Situated on the scenic north coast of Yamaguchi on the Japan Sea, Hagi is a delightful small town rich in history. This was where the Mōri clan built up a great power base during the Sengoku (Warring States) Period in the 15th and 16th centuries. With the start of the Edo Period (1603-1868), the clan fell out of favor with the new Tokugawa Shogunate and their territory, the Chōshū Domain with Hagi as its capital, was reduced to what is now Yamaguchi Prefecture. Chōshū would rise again, however, as they conspired with the Satsuma Domain (Kagoshima) to overthrow the shogunate, ending the Edo Period and beginning Japan’s ascent to modernity with the Meiji Restoration.

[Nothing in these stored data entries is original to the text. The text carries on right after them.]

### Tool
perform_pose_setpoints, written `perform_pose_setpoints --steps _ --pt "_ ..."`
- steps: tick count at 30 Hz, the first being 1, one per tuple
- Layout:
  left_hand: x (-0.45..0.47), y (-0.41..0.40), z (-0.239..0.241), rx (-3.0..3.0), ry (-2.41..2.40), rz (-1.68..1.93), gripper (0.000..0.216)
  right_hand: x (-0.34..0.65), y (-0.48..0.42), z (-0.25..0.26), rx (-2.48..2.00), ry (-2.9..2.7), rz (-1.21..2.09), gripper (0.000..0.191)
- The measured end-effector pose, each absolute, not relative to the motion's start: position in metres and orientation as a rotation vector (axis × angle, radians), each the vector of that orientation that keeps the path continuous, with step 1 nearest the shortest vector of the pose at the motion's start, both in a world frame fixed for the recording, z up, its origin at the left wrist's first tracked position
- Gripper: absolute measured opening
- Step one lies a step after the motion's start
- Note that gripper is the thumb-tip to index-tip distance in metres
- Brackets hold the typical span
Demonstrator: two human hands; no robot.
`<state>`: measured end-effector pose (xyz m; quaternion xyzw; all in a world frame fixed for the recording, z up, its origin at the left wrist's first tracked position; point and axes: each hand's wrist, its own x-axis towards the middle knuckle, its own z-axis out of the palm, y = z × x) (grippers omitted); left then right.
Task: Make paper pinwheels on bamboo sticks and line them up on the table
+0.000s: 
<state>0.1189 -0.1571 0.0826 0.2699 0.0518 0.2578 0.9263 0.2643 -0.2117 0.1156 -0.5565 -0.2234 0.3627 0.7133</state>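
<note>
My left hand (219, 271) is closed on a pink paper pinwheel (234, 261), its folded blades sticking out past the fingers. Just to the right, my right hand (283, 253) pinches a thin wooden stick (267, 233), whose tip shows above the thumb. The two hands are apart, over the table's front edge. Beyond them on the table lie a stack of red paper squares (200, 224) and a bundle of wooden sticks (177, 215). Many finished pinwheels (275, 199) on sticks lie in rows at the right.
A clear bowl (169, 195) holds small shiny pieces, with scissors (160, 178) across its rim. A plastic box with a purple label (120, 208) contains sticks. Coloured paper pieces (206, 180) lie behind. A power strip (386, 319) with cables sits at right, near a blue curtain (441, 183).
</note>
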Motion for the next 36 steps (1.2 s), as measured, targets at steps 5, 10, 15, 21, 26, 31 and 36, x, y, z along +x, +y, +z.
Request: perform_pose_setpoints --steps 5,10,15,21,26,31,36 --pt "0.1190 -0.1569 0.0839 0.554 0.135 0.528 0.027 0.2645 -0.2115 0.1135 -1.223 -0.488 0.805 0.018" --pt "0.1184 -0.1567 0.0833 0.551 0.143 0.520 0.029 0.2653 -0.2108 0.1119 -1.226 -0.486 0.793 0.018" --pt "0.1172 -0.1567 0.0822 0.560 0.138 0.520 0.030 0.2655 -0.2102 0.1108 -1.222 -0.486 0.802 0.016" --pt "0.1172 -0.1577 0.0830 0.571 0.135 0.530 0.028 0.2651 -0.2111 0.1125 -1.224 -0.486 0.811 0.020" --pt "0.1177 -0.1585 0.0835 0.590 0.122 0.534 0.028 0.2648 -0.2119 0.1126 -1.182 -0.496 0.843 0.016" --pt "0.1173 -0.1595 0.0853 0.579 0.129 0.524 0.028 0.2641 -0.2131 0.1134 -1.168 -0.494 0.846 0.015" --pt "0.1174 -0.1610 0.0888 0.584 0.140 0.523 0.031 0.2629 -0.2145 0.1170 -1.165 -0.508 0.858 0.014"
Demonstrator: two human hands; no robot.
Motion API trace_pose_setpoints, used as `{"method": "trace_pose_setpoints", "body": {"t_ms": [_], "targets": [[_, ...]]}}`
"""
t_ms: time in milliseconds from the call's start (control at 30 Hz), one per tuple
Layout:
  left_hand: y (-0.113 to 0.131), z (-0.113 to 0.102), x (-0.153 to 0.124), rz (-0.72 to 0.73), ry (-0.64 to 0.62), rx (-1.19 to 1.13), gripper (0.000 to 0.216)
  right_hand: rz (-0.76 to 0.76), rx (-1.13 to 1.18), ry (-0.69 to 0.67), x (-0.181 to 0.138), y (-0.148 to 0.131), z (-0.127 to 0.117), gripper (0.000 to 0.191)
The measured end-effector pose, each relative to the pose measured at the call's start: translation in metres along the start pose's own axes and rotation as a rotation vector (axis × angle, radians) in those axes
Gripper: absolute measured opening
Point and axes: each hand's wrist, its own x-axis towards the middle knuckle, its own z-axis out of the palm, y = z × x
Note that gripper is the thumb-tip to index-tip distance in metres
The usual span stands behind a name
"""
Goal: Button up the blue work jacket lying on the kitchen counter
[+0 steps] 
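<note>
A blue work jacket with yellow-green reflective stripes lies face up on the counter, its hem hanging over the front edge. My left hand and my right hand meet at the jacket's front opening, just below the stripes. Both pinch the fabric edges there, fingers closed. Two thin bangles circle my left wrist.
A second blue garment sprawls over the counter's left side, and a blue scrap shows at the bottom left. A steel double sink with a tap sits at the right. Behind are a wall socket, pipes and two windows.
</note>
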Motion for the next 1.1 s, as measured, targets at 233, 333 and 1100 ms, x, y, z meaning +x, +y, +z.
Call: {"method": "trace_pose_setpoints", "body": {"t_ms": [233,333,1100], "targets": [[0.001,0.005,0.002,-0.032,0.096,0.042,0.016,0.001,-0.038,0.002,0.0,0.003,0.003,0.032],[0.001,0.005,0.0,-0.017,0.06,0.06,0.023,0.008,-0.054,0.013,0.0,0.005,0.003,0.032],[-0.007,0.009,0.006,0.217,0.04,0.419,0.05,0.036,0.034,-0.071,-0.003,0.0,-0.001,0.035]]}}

Hagi’s history is readily visible today. The city is proud to claim that you can still use a map from the Edo Period to get around. The old castle town is on a river delta island and has a large and very well preserved sightseeing district with samurai and merchant houses. Just walking down the streets is interesting, but points of interest include residences of famous historic people (such as the Kikuya Family), the Hagi Museum, ruins of an Edo Period school, parks, an old waterway with colorful carp, angled streets designed for castle defense, and old shops. Rickshaw rides are available near the entrance to the central parking area next to Central Park (Chūō Kōen).
Hagi is famous for its high-quality pottery, which is readily available in the castle town shops. Oranges are also abundant in spring and summer. This variety, seen growing all around the town, is less sweet, more sour, closer to grapefruit in taste, and very refreshing. This area is also great place to see—and wear—kimono. There’s even a shop here where you can try one on and rent it for the day. There are a few cafés and restaurants, with some of the standouts being Sam’s Irish Pub / Hotori Tei Japanese Garden Café and the Italian-inspired La Ceiba.
Outside of the castle town, there are a variety of other worthwhile sites. Just next to it, past the sightseeing cruise boats, lie the castle ruins to the northwest (near Mt. Shizuki). Also nearby is the Aiba Waterway, with colorful carp swimming along the historic buildings, on the southeast part of the island. To the east of the island, across the Matsumoto River, are Tōkōji Temple, a 150-year-old melting furnace for making cannons, other residences of prominent Hagi notables, and preserved schools such as those at Shōin Jinja, the shrine, school, home, and prison of the revered intellectual, Yamada Shōin. North from there, in the Mt. Kasa area, you can visit a tiny volcano, a camellia forest, scenic Myojin Pond, and the Ebisugihana Shipyard Ruins.
Overall, Hagi, with a population of only 50,000, is a surprising find and a recommended stop along the northern coast of Yamaguchi, near Omi Island and Tsuno Island. Accommodation is available within the old city center as well as on the seaside at a hotel or ryokan.